Figure monumentale de la lutte pour les droits civiques, le pasteur Jesse Jackson est décédé ce mardi 17 février 2026 à l’âge de 84 ans, entouré des siens. L’annonce de sa disparition a immédiatement suscité une onde de choc et une pluie d’hommages à travers les États-Unis, saluant la mémoire d’un homme qui fut bien plus qu’un militant : une conscience nationale et un pont entre les rêves de Martin Luther King et les réalités politiques du XXIe siècle.
Atteint de la maladie de Parkinson depuis plusieurs années, Jesse Jackson avait réduit ses apparitions publiques sans jamais cesser d’incarner, par sa seule présence, la continuité du combat pour l’égalité raciale. Avec lui disparaît le dernier des grands lieutenants de Martin Luther King Jr., dont il fut le compagnon de lutte dans les années 1960, avant de tracer sa propre voie, audacieuse et parfois controversée, mais toujours dédiée à la défense des opprimés.

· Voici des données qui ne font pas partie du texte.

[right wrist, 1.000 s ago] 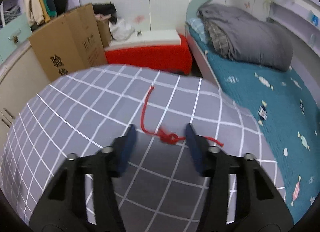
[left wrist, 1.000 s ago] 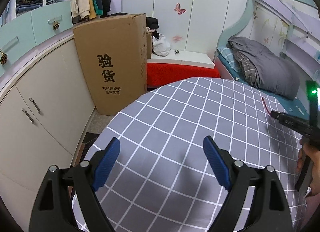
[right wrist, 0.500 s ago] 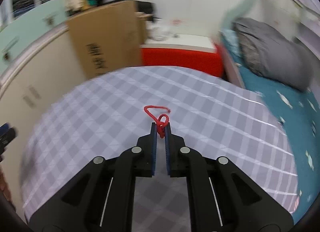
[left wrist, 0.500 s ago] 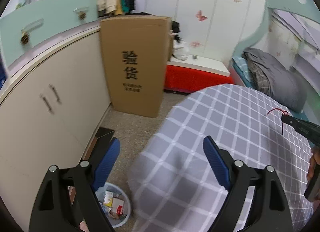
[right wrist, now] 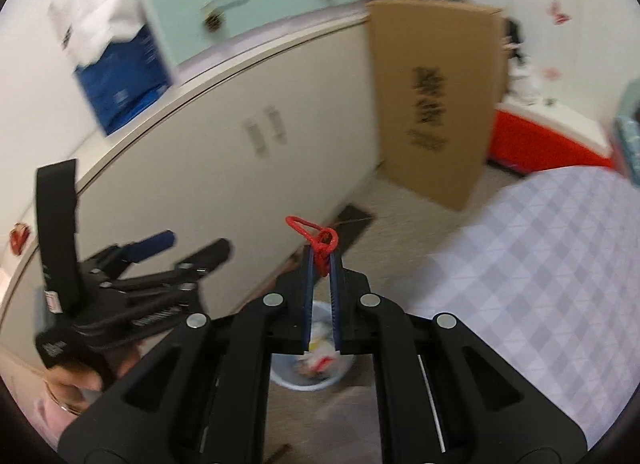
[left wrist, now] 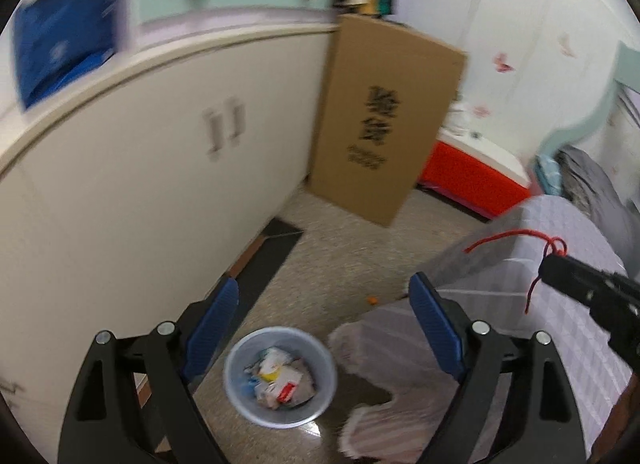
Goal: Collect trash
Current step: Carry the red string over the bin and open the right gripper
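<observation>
My right gripper [right wrist: 322, 254] is shut on a knotted red string [right wrist: 320, 242], whose loop sticks out past the fingertips. It hangs over the floor, above a pale blue trash bin [right wrist: 288, 380] partly hidden behind the jaws. In the left wrist view the same red string [left wrist: 554, 246] dangles from the right gripper [left wrist: 554, 266] at the right, over the table's edge. My left gripper [left wrist: 324, 328] is open and holds nothing. It points down at the trash bin [left wrist: 280, 376], which holds crumpled paper and wrappers.
A table with a grey checked cloth [left wrist: 560, 324] fills the right side. White cabinet doors [left wrist: 160, 168] run along the left. A tall cardboard box [left wrist: 384, 120] leans against them. A red bench [left wrist: 472, 176] stands behind. A hand [right wrist: 76, 388] holds the left gripper.
The right gripper shut on the red string, lifted it off the checked cloth and swung left over the floor. The left gripper swung left off the table, bringing the bin into view.
</observation>
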### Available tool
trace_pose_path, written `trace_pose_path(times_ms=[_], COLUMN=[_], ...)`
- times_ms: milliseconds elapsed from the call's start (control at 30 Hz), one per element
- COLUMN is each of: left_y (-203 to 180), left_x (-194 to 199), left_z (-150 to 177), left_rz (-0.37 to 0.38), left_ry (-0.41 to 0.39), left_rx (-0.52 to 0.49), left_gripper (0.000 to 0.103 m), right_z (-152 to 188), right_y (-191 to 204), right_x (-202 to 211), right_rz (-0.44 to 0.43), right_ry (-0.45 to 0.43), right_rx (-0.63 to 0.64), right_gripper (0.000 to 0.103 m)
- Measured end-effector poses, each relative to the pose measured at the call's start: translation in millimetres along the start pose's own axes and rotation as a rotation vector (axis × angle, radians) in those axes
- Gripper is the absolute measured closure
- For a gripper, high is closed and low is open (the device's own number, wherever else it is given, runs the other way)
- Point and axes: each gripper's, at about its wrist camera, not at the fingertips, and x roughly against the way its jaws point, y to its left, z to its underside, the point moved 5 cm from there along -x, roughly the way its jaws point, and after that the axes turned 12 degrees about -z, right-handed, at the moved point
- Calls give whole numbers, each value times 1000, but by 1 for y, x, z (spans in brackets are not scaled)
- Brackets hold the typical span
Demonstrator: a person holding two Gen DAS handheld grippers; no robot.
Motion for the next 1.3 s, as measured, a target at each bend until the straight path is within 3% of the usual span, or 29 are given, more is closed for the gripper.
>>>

Né à Greenville, en Caroline du Sud, en 1941, Jesse Jackson a très tôt fait l’expérience de la ségrégation. Étudiant, il s’engage dans le mouvement des droits civiques et rejoint le Southern Christian Leadership Conference (SCLC) de Martin Luther King. Orateur hors pair à la voix tonitruante et au verbe inspiré, il devient rapidement un proche collaborateur de King. C’est à ses côtés qu’il marche pour la justice, et c’est lui qui se trouve aux côtés du leader assassiné sur le balcon du Lorraine Motel à Memphis, en 1968, un moment qui marquera sa vie à jamais.
Plutôt que de s’effacer après cette perte tragique, Jesse Jackson, ordonné pasteur baptiste, entreprend de pérenniser et de moderniser la lutte. Il fonde en 1971 Operation PUSH (People United to Save Humanity), une organisation axée sur l’émancipation économique et la dignité des Noirs américains, prônant le « Soul Power » (le pouvoir de l’âme) comme force de changement.
Le génie de Jesse Jackson fut de comprendre que la lutte pour les droits civiques devait se muer en une force politique nationale. En 1984, il fusionne Operation PUSH avec le National Rainbow Coalition pour créer la Rainbow PUSH Coalition, une organisation visant à unir les minorités raciales, les pauvres, les ouvriers et les progressistes de toutes couleurs autour d’un agenda commun de justice sociale. Cette coalition devient la rampe de lancement de ses deux campagnes historiques pour l’investiture démocrate à l’élection présidentielle, en 1984 et 1988.
Sa campagne de 1988 fut un véritable raz-de-marée politique et émotionnel. En remportant des primaires dans des États clés et en mobilisant des millions de nouveaux électeurs, il prouva qu’un candidat noir pouvait rassembler au-delà des clivages raciaux. Sans remporter l’investiture, il imposa dans le débat national des thèmes jusqu’alors marginalisés : la justice économique, la réconciliation entre les races et la fin de l’apartheid en Afrique du Sud. Il avait « craché son horreur » face aux violations des droits, comme il le fit toute sa vie, mais cette fois depuis la scène politique nationale.
Jesse Jackson fut aussi une voix constante contre les violences policières et les injustices du système judiciaire, bien avant que le mouvement Black Lives Matter ne popularise ces combats. Pour des millions d’Américains, blancs comme noirs, il était la figure qui incarnait la lutte contre « la discrimination raciale et la violation des droits des minorités ».
C’est à Chicago, ville qu’il avait adoptée et d’où il a rayonné pendant des décennies, que les hommages sont les plus vibrants. La municipalité a annoncé qu’un hommage solennel serait rendu au pasteur Jackson, saluant « un leader qui n’a jamais cessé de condamner la ségrégation raciale » et qui a fait de la ville un symbole de la diversité et de l’activisme politique.
De nombreuses personnalités ont salué sa mémoire, louant « une icône qui s’est fougueusement consacrée à la défense et la promotion de la justice, de l’égalité et des droits humains ».
« C’était quelqu’un de bien, avec beaucoup de personnalité, de détermination, qui avait l’intelligence de la rue » et « aimait vraiment les gens. « , a écrit le président américain Donald Trump sur son réseau Truth Social. « Jesse nous manquera! »
Avec la mort de Jesse Jackson, l’Amérique perd une voix qui a traversé les époques sans jamais s’essouffler. Celle qui rappelait avec force, espoir et une foi inébranlable que la promesse d’égalité inscrite dans la Déclaration d’indépendance reste, pour beaucoup, « un chantier inachevé ».
Jesse Jackson a rendu l’âme, mais le combat pour la justice, auquel il a consacré chaque souffle de sa vie, se poursuit.